Constant Controversy Bedevils Hubble’s
Magic Number (From the November/December 2006 issue of StarDate magazine)
At the close of the Roaring Twenties, American astronomer Edwin
Hubble discovered that the universe is expanding. Ever since, scientists
have debated how fast or slow the expansion is taking place. That
value, called the “Hubble constant,” has bearing on the
size and age of the universe. Two recent announcement are at odds
concerning Hubble’s magic number.
Astronomers combining radio
and X-ray observations say they have confirmed the current value
used for the Hubble constant. A team led by Max Bonamente of NASA’s
Marshall Space Flight Center, calculated the distances to 38 galaxy
clusters using two radio telescope arrays in California and the
orbiting Chandra X-ray Observatory. The result takes advantage
of the “Sunyaev-Zeldovich
effect,” in which photons of microwave background radiation
interact with the hot gas in galaxy clusters. This interaction
distorts the microwaves, and radio telescopes measure the distortion.
Bonamente’s
team combined the radio data with X-ray observations of the clusters’ hot
gas, enabling them to measure the clusters’ sizes and distances.
Their resulting calculation of the Hubble constant is consistent
with the value determined several years ago by a Hubble Space Telescope
team.
Not so fast, says Ohio State University astronomer Kris Stanek.
His team has developed yet another method of measuring distances,
which the team says is more precise and simpler than previous methods.

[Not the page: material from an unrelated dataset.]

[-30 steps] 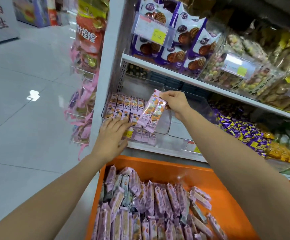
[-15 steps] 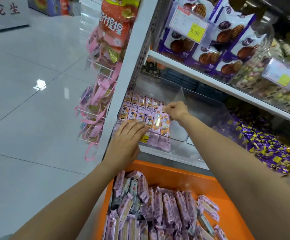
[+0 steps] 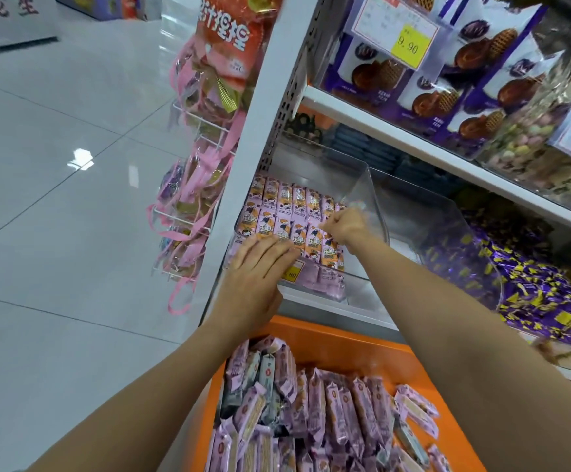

Over 10 years, the astronomers have made careful observations of
both members of an eclipsing binary star in the Triangulum galaxy,
allowing them to measure the exact difference in the stars’ apparent
and intrinsic brightnesses. Once these two values are known, the
distance can be calculated easily. They found that the binary,
and thus the Triangulum galaxy, is 15 percent farther away than
previously thought. They conclude that the use of a faulty value
for the Hubble constant in previous distance measurements is the
likely culprit. If they are correct, the true value of the Hubble
constant may be 15 percent smaller than the currently accepted
value, so the universe is 15 percent bigger and older than thought.